>>>>>

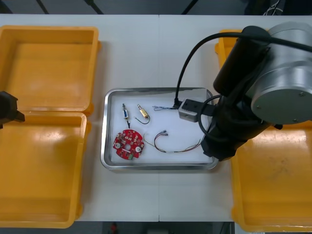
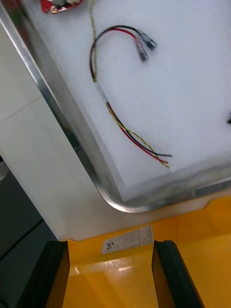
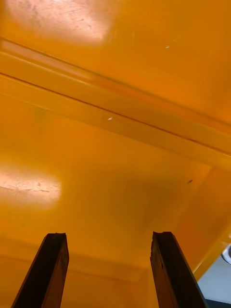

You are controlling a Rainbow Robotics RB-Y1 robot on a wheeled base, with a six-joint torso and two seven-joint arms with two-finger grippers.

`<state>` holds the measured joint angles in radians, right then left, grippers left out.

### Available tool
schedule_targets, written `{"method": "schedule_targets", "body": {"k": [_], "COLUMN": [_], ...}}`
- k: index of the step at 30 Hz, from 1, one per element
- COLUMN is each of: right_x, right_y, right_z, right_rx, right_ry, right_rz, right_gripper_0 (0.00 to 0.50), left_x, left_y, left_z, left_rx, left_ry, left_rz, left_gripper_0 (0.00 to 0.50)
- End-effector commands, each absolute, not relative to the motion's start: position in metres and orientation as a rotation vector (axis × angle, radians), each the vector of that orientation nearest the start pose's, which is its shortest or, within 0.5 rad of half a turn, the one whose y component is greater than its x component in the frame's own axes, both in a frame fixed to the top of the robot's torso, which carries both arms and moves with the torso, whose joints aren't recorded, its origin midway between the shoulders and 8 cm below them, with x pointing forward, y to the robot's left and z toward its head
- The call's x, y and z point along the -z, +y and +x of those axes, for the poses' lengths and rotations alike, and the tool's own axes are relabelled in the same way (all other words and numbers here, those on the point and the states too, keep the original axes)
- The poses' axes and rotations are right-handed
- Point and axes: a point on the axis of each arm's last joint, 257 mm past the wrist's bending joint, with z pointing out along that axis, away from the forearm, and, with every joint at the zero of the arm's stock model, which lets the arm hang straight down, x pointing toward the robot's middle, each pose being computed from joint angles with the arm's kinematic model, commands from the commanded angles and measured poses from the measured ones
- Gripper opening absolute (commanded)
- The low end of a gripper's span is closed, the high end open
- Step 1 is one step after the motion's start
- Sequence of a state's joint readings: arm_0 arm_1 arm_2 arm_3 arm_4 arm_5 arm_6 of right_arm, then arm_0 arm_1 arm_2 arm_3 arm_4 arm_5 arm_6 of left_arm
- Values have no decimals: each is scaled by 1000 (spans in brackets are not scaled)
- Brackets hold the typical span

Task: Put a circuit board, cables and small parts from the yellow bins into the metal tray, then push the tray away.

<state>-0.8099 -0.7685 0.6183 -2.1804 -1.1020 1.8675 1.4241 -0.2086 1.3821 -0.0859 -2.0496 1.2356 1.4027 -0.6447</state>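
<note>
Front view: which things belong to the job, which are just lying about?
Job: metal tray; circuit board, red and yellow cable, blue and white cable, small metal parts; right end effector, open, by the tray's corner.
Idle: left yellow bins; left end effector, open above them.

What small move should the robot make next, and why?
Probably bring the right hand, open and empty over a right bin, to the near rim of the tray to push it away: it already holds a board, two cables and small parts. The left hand hovers open over a left bin.
</note>
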Motion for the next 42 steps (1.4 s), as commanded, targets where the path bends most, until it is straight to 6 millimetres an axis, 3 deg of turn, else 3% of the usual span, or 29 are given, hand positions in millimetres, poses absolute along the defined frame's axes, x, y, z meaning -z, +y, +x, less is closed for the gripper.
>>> {"method": "schedule_targets", "body": {"k": [1,6,13,18,26,33,39,40,41,42], "right_x": [185,210,241,265,293,310,311,311,311,311], "right_y": [-73,-42,-13,3,16,20,20,21,22,21], "right_z": [343,339,333,336,344,345,346,345,345,345], "right_rx": [102,141,167,209,250,291,302,299,298,300], "right_ry": [2208,2057,1952,1908,1898,1893,1881,1877,1876,1876], "right_rz": [-1785,-1903,-1952,-1970,-1975,-1991,-1993,-1995,-1995,-1997], "right_gripper_0": [500,500,500,500,500,500,500,468,399,225], "left_x": [144,146,148,151,157,166,166,166,166,166], "left_y": [393,391,384,384,379,382,383,383,383,383], "left_z": [395,396,400,402,401,392,392,392,392,392], "left_rx": [6,18,52,31,21,19,18,18,18,18], "left_ry": [2649,2648,2638,2649,2660,2694,2695,2695,2695,2695], "left_rz": [-357,-360,-338,-200,-27,-34,-38,-38,-38,-38], "left_gripper_0": [500,500,500,500,500,500,500,500,500,500]}}
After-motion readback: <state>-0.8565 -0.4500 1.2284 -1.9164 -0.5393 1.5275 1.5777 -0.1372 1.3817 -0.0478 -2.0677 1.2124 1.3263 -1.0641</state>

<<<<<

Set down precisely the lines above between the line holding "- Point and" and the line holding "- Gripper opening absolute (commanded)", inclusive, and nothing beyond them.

Written answer
- Point and axes: a point on the axis of each arm's last joint, 257 mm past the wrist's bending joint, with z pointing out along that axis, away from the forearm, and, with every joint at the zero of the arm's stock model, which lets the arm hang straight down, x pointing toward the robot's middle, each pose being computed from joint angles with the arm's kinematic model, commands from the commanded angles and measured poses from the measured ones
- Gripper opening absolute (commanded)

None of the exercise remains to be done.